_WORK ITEM_:
Copy each line of the listing below exactly and drop the images.

_DATA SEGMENT_:
= = = = = = =

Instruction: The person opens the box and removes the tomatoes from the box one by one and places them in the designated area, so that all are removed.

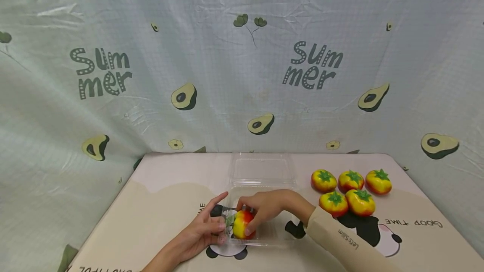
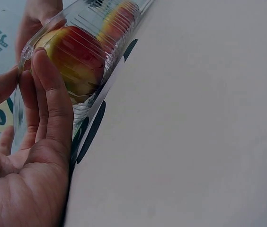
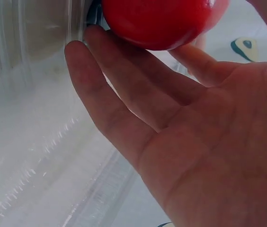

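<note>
A clear plastic clamshell box (image 1: 270, 238) lies with its lid (image 1: 262, 171) folded back. My right hand (image 1: 264, 207) reaches into the left part of the box and grips a yellow-red persimmon (image 1: 243, 225), thumb on the near side and fingers on the far side. Its red underside shows above my fingers (image 3: 129, 90) in the right wrist view. At the box's left wall is my left hand (image 1: 198, 232), fingertips touching the plastic close to the rim. Through that wall the left wrist view shows the persimmon (image 2: 74, 59), with another red-yellow patch behind it.
Several more persimmons with green leafy tops, one of them at the front (image 1: 360, 202), sit in two rows to the right of the box. A printed cloth (image 1: 162, 213) covers the table. Behind it hangs a pale curtain (image 1: 227, 74) with avocado prints.
</note>
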`<state>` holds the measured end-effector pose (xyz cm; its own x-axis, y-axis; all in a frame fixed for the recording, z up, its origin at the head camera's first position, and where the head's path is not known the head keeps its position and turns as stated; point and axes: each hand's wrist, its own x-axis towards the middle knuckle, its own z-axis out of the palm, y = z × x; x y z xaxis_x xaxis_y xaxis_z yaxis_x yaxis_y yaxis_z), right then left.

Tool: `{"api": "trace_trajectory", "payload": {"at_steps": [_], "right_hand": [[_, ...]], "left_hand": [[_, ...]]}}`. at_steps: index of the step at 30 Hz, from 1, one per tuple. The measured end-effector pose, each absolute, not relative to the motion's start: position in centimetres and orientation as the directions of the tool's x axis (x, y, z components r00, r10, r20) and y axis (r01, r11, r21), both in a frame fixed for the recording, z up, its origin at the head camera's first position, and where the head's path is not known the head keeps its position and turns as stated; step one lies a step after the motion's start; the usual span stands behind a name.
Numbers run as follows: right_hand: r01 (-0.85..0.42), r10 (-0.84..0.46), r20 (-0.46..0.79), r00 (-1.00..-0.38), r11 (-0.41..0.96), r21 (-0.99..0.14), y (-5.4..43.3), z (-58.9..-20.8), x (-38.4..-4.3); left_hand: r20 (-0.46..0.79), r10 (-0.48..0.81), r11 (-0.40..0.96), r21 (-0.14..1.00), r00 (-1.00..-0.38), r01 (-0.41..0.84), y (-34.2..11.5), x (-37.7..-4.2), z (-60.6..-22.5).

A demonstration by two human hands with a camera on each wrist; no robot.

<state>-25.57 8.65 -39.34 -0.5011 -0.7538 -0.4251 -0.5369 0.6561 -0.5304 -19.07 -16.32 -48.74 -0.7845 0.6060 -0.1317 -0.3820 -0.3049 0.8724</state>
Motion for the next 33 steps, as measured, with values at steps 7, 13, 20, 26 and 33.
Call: {"api": "trace_trajectory", "payload": {"at_steps": [7,13,20,26,33], "right_hand": [[-0.558,-0.772,-0.404,-0.491,0.635,-0.534,8.74,-39.36,-25.52],[-0.58,-0.793,-0.385,-0.472,0.608,-0.542,8.71,-39.29,-25.53],[-0.557,-0.783,-0.388,-0.485,0.619,-0.553,8.71,-39.31,-25.44],[-0.559,-0.785,-0.366,-0.5,0.615,-0.555,8.88,-39.23,-25.55],[-0.563,-0.783,-0.354,-0.512,0.617,-0.55,9.06,-39.02,-25.71]], "left_hand": [[-0.135,0.604,-0.297,0.877,-0.786,-0.378,-16.26,-19.14,-48.78],[-0.129,0.608,-0.3,0.877,-0.783,-0.377,-16.29,-19.17,-48.84],[-0.131,0.609,-0.304,0.873,-0.782,-0.382,-16.31,-19.14,-48.87],[-0.144,0.603,-0.295,0.873,-0.784,-0.388,-16.31,-19.08,-48.88],[-0.153,0.597,-0.283,0.879,-0.788,-0.384,-16.27,-19.09,-48.89]]}}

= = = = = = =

_REPLY TO THE EXERCISE_:
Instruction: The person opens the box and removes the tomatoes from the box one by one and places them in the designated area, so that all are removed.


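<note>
A clear plastic clamshell box (image 1: 270, 238) lies with its lid (image 1: 262, 171) folded back. My right hand (image 1: 264, 207) reaches into the left part of the box and grips a yellow-red persimmon (image 1: 243, 225), thumb on the near side and fingers on the far side. Its red underside shows above my fingers (image 3: 129, 90) in the right wrist view. At the box's left wall is my left hand (image 1: 198, 232), fingertips touching the plastic close to the rim. Through that wall the left wrist view shows the persimmon (image 2: 74, 59), with another red-yellow patch behind it.
Several more persimmons with green leafy tops, one of them at the front (image 1: 360, 202), sit in two rows to the right of the box. A printed cloth (image 1: 162, 213) covers the table. Behind it hangs a pale curtain (image 1: 227, 74) with avocado prints.
</note>
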`<state>` holds the measured end-effector pose (xyz cm; its own x-axis, y-axis; all in a frame fixed for the recording, z up, its origin at the head camera's first position, and where the head's path is not known the head keeps its position and turns as stated; point and axes: each hand's wrist, its own x-axis towards the middle knuckle, its own z-axis out of the palm, y = z × x; x y z xaxis_x xaxis_y xaxis_z yaxis_x yaxis_y yaxis_z), right then left.

Tool: `{"api": "trace_trajectory", "payload": {"at_steps": [_], "right_hand": [[_, ...]], "left_hand": [[_, ...]]}}`. at_steps: index of the step at 30 Hz, from 1, one per tuple. The measured end-effector pose, each absolute, not relative to the motion's start: position in centimetres and orientation as the directions of the tool's x axis (x, y, z components r00, r10, r20) and y axis (r01, r11, r21), both in a frame fixed for the recording, z up, its origin at the head camera's first position, and where the head's path is not known the head keeps its position and turns as stated; step one lies a step after the motion's start; the usual span stands behind a name.
Numbers run as follows: right_hand: r01 (-0.85..0.42), r10 (-0.84..0.46), r20 (-0.46..0.79), r00 (-1.00..-0.38), r11 (-0.41..0.96), r21 (-0.99..0.14), y (-5.4..43.3), z (-58.9..-20.8), x (-38.4..-4.3); left_hand: r20 (-0.46..0.79), r10 (-0.48..0.81), r11 (-0.40..0.96), r21 (-0.14..1.00), r00 (-1.00..-0.38), r01 (-0.41..0.84), y (-34.2..11.5), x (-37.7..-4.2), z (-60.6..-22.5).

A demonstration by two human hands with a camera on each wrist; no robot.

<state>-25.57 8.65 -39.34 -0.5011 -0.7538 -0.4251 -0.5369 0.6561 -0.5304 -19.07 -16.32 -48.74 -0.7845 0.6060 -0.1317 -0.3820 -0.3049 0.8724</state>
Motion for the next 33 steps, as measured, with values at steps 7, 13, 20, 26 and 33.
Call: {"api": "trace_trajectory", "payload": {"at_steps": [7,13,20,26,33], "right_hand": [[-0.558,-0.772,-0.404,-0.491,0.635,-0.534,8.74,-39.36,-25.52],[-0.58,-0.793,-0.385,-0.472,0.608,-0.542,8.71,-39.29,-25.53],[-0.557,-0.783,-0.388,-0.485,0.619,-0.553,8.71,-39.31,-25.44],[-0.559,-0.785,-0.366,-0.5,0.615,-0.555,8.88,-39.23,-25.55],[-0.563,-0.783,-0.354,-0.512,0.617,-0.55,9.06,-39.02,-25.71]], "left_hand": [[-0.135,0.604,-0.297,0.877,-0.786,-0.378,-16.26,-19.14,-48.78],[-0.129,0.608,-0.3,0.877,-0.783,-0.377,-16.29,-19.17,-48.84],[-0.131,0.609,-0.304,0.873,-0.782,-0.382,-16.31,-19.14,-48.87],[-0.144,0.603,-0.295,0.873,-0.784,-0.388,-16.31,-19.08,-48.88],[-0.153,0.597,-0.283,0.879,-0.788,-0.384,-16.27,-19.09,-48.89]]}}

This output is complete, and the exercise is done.